More than the changes wrought on the house, I think I miss certain people more - my aunt and my cousin who lived for seven years there after a fight with her husband, only to return to him again; my grandparents and their friends, and my playmates whom marriages and jobs have taken to different parts of the earth...The brevity of everything strikes me...And strangely, too much of pain seems to sharpen my senses as I 'see', 'feel', 'hear', 'smell' and 'taste' the past that returns with a vengeance...The pain pricks are maddening...And the escapist desire returns...this time a desire to return home in Cal...to be with my parents and friends...which is the present, which is real and which shall become the past soon...And as a flock of parrots screech their way into the dusk, I think of Pixie and long for my flight home...
Thursday, September 25, 2008
Moi non plus

As Pixie calls out her name and mews like a cat, I do the same...And add a song too...Then a silence - Am I being stared at?
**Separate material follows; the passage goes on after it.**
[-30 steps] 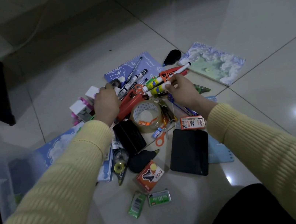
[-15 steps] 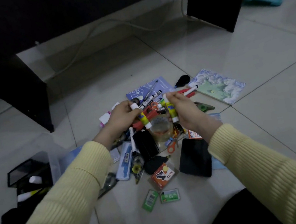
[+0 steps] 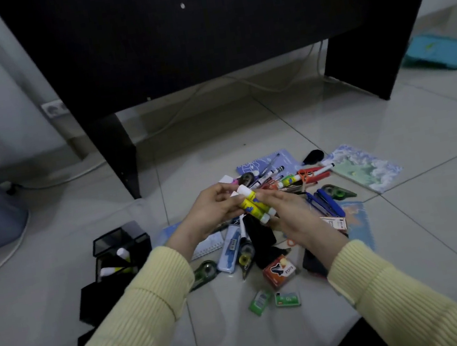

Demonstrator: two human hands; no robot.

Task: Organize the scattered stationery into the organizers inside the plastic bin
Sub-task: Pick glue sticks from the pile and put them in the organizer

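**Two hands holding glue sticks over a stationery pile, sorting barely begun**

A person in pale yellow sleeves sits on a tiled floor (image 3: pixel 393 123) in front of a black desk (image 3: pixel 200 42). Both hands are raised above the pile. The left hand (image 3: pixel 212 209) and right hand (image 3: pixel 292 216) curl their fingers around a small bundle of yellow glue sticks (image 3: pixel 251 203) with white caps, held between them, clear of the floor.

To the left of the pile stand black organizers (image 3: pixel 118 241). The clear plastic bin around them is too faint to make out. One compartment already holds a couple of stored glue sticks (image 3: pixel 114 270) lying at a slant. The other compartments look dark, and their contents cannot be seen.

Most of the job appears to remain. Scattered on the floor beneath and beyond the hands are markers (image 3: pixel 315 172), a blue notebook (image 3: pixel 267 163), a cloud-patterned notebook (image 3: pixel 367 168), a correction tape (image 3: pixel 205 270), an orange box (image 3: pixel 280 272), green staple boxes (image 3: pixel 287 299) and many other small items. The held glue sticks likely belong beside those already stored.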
Yep - Lord! My parents are watching me - that explains the sudden disquiet I feel in my blood. Even Pixie cranes her neck, questioning me with her beady eyes...I can't kill the song - it's too late...So I sing nonchalantly...Why don't they ask the question? Let's get it done with, folks...
"Are you in..ahem...love?" Dad ventures.
I have rehearsed my answer in the past five uncertain minutes...
"Of course, Dad! With myself! Isn't self-love the most gratuitous of them all?"
Dad persists: "No comments."
I have to have the last word: "Who cares, Dad! I had only asked a rhetorical question - one doesn't expect or desire an answer from a rhetorical question...You are not meant to answer a rhetorical question!"
He too needs to have the last word it seems: "Time will tell..."
I win or rather, he lets me win: "What if Time turns my co-conspirator?"
Pixie screeches, and I mew - meow, meow, meow...Then, quee-quee-queeeeeeee...A bird song is what I sing...Any questions?